Congratulations to members of the Kansas University search committee given the assignment to screen candidates for a new dean of the School of Fine Arts.
A sufficient number of those on the committee did not think any of the three finalists measured up to what KU needed and wanted.
In a recent Journal-World Saturday Column, it was suggested those in the search or screening process should perform more as recruiters and positive salespeople, rather than merely running advertisements in academic publications or getting the names of individuals who are not happy at their current positions.
KU should aim for the very best, which sends a strong message about the excellence, vision and leadership they are looking for in a fine arts dean. This, by the way, should apply to all open positions at the university, now and in the future, including administrative positions such as the chancellor and provost. There is no reason KU cannot have the very best.
The column also pointed out the dangers of making the names of the finalists public. First of all, who is going to tell their current employers they really are not too happy and are looking for a new job? Second, what happens when the three finalists, all of whom were identified, have been publicly embarrassed by being told they are not good enough for KU? What do they tell their associates and friends when they return to their various campuses?

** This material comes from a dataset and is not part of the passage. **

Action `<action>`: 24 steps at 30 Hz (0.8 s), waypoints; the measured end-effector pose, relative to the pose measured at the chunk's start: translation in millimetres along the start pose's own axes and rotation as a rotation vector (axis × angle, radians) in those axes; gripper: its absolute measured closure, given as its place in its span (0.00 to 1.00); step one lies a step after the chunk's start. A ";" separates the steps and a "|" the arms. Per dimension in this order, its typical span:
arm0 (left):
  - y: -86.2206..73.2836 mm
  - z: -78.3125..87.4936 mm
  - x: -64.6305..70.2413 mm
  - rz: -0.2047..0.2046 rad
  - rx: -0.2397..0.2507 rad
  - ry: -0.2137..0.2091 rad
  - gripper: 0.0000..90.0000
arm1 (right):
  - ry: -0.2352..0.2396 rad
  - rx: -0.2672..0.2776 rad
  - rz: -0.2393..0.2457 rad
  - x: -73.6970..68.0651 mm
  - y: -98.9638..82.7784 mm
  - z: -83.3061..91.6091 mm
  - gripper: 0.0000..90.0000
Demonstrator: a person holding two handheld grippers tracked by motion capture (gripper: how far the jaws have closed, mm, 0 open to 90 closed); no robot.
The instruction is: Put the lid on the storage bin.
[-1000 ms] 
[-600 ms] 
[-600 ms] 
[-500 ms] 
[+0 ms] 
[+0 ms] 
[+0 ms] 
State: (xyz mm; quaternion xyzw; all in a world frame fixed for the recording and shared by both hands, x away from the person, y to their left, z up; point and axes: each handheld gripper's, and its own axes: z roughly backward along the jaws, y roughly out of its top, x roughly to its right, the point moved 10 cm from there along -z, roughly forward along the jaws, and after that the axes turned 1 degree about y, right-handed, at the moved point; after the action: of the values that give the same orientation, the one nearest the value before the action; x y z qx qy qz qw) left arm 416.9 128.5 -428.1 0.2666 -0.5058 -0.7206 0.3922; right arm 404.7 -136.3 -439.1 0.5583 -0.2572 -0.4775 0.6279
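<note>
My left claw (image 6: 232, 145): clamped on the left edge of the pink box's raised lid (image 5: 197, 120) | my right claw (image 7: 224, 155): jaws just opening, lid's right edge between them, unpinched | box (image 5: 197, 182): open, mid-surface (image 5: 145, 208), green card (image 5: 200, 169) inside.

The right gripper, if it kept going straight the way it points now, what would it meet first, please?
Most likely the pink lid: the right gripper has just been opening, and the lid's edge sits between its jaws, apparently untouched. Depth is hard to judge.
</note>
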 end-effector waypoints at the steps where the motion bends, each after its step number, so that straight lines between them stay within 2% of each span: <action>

Now it is up to the members of a new search committee to make a nationwide search and truly recruit outstanding individuals to consider the KU deanship. And there should be a few incentives offered with the job such as other deans, as well as all KU football and basketball coaches, have received.
While congratulating members of the search committee who told the provost they were unable to recommend any of the three finalists and congratulating the provost for accepting this action rather than disregarding the "thumbs down" and going ahead and naming one of the three candidates, the manner in which the provost handled the news aspect of this action was disappointing.
The provost informed a number of KU faculty members late Friday afternoon of the decision and said a temporary dean would be appointed at a later date. However, when the Journal-World called the provost's office Monday afternoon to verify that the search process would be renewed with none of the three finalists making the grade, the reporter was told the provost was out of the office and no one else in the office could address the situation. The reporter was referred to the chairman of the search committee who confirmed the information.
Faculty members were told of the action late last week and yet the provost didn't plan to make a public announcement until Wednesday of this week. Why the secrecy? Does such action cause some who might consider the KU post to wonder what goes on in KU search processes?